**About this task**
Work out the number of lines with the word "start" in the material below, then reply with that number only.

**Provided information**
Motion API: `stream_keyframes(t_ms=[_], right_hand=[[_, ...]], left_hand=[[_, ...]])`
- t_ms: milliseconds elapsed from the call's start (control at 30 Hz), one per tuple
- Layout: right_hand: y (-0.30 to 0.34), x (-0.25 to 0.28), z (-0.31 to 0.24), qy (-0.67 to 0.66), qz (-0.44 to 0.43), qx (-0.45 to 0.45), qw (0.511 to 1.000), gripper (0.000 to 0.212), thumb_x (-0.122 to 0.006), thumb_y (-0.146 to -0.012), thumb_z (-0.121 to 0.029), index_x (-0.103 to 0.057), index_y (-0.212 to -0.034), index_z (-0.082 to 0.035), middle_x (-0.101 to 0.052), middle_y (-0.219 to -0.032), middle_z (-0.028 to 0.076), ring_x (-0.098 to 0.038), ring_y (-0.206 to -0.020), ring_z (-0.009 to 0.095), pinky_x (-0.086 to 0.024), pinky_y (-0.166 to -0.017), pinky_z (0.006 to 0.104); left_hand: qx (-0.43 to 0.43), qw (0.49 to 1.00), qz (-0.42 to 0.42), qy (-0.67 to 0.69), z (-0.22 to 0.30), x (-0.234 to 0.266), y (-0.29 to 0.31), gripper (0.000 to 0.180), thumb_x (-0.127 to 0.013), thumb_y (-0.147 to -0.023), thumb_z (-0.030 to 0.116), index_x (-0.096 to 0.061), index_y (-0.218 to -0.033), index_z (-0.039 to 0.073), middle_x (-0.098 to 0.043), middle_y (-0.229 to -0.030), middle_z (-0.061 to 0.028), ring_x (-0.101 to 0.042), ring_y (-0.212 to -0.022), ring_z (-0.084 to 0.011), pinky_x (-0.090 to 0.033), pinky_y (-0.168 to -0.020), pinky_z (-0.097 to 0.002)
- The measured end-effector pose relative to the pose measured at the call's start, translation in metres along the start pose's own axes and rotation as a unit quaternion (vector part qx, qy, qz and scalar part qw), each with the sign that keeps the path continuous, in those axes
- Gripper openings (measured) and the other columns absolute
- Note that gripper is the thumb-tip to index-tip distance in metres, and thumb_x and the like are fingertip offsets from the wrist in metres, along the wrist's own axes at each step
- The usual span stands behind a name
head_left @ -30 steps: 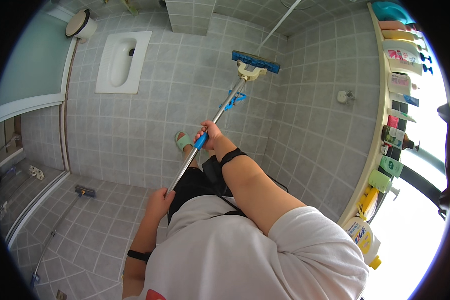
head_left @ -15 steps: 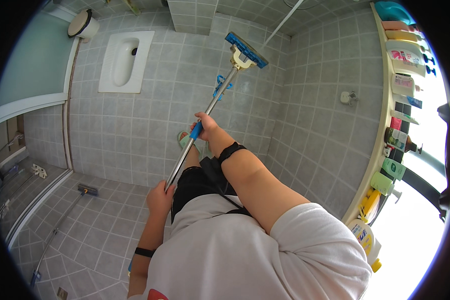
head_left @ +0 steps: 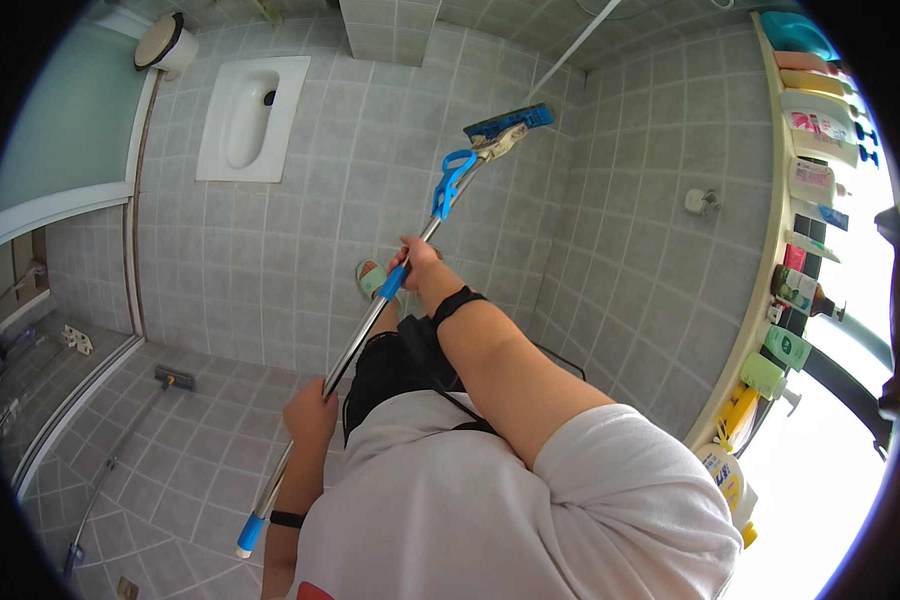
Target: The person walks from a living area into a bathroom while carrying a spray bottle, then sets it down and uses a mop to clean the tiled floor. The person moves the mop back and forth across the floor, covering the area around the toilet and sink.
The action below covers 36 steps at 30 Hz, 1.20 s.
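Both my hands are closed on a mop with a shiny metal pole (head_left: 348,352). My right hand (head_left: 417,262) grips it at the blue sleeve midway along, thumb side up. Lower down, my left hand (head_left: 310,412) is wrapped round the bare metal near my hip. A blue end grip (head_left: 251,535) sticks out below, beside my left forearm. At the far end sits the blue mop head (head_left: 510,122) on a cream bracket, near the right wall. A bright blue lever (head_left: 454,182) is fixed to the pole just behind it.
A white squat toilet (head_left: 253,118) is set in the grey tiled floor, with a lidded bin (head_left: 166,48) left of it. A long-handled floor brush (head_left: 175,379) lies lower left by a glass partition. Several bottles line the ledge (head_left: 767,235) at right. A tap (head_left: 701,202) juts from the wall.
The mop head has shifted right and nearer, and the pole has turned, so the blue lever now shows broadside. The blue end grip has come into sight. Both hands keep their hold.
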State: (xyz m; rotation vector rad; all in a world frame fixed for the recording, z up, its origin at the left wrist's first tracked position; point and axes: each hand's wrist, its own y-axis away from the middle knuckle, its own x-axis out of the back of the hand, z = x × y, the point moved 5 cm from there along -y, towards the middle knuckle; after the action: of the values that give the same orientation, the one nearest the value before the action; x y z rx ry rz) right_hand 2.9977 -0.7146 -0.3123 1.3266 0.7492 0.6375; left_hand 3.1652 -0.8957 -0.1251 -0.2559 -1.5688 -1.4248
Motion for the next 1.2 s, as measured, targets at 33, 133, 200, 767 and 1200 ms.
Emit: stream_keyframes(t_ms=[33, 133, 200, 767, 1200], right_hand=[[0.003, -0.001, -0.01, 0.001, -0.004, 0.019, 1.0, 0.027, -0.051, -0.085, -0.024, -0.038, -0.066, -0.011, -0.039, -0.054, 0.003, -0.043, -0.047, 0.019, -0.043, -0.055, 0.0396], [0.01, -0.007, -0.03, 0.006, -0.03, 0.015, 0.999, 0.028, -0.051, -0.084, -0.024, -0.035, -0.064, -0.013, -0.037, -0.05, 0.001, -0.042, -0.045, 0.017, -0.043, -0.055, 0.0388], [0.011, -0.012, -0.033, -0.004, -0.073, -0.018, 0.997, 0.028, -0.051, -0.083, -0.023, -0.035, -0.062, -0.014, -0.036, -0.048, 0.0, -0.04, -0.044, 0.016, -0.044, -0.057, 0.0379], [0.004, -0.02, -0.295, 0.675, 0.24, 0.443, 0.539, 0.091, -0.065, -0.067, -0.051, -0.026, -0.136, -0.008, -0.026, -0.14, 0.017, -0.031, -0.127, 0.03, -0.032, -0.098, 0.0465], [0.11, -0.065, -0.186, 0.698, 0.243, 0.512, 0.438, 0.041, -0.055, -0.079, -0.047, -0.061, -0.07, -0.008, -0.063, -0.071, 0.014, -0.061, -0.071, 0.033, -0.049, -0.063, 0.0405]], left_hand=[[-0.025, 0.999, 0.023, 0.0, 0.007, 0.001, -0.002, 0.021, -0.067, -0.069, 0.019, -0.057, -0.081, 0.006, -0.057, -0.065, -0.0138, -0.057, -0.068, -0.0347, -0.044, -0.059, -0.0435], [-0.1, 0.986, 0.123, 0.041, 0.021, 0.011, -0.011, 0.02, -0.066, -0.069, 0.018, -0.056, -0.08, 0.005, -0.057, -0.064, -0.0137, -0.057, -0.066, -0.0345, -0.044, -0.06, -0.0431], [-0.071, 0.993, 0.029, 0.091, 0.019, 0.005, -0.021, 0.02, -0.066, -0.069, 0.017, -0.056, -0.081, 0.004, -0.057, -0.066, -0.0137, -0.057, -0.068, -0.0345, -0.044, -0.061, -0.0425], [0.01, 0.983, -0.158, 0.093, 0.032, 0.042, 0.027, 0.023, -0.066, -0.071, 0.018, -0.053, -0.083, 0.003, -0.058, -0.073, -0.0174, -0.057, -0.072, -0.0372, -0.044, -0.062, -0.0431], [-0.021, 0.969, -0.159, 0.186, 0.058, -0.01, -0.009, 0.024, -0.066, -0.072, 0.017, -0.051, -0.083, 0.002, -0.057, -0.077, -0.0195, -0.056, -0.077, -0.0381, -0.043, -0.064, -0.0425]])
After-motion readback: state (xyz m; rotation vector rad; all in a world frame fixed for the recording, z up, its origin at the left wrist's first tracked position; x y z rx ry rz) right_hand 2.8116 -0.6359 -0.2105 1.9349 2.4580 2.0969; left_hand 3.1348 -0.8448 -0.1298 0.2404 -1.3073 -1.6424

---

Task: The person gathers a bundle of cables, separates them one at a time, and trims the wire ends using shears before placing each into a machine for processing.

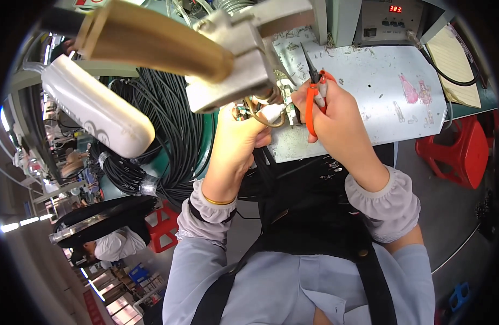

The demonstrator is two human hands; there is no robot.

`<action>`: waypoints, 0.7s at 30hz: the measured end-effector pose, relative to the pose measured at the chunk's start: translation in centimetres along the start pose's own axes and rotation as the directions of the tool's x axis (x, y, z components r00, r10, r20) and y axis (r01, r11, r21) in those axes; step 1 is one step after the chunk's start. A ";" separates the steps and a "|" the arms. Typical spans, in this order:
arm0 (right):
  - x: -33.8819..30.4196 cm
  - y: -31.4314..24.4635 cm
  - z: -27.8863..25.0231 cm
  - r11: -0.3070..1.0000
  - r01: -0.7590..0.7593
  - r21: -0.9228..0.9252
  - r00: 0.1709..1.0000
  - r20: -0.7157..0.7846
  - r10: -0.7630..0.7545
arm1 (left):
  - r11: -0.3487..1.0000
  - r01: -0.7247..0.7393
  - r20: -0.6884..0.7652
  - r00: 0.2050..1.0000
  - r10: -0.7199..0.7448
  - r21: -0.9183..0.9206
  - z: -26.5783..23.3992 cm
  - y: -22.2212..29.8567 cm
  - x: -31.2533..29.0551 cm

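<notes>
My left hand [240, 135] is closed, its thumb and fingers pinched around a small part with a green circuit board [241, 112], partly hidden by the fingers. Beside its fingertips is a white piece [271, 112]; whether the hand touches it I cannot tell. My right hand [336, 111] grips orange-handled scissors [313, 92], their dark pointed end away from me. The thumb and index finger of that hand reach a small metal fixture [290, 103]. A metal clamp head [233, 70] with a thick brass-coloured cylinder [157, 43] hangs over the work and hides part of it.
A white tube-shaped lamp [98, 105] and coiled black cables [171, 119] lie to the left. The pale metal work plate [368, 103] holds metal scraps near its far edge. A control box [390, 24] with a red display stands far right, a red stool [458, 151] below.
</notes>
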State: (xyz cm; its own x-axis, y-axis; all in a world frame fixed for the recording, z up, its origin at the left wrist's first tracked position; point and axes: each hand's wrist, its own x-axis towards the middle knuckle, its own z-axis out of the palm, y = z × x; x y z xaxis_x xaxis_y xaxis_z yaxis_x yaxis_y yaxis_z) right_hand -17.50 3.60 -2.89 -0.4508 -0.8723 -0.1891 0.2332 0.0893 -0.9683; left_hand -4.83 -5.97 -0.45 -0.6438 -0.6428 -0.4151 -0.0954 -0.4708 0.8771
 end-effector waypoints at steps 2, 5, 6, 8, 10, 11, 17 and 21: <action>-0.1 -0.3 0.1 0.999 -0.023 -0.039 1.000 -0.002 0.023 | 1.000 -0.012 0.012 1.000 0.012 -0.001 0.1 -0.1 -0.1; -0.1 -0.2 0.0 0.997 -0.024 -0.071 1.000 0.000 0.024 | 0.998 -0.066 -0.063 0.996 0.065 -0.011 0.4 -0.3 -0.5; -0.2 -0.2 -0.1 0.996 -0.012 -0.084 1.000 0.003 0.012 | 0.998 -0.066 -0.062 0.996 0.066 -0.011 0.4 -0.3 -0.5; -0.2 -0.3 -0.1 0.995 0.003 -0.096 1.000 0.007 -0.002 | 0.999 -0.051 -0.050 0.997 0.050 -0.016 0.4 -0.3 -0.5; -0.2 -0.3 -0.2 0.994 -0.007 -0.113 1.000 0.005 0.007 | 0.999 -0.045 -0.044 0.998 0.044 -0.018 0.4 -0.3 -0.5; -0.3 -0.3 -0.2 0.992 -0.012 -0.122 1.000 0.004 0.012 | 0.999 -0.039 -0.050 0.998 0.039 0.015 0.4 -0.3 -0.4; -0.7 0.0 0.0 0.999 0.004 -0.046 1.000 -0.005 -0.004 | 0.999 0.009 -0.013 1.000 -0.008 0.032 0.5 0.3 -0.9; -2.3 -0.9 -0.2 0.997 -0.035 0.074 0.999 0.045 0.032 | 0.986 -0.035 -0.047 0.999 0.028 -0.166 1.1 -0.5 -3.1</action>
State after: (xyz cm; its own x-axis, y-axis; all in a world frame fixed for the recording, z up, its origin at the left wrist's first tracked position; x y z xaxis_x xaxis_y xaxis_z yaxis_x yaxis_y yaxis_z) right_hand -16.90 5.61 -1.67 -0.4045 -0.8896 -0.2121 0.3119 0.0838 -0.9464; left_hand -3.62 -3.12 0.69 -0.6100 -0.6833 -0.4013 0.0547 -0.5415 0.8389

**Exercise result**
3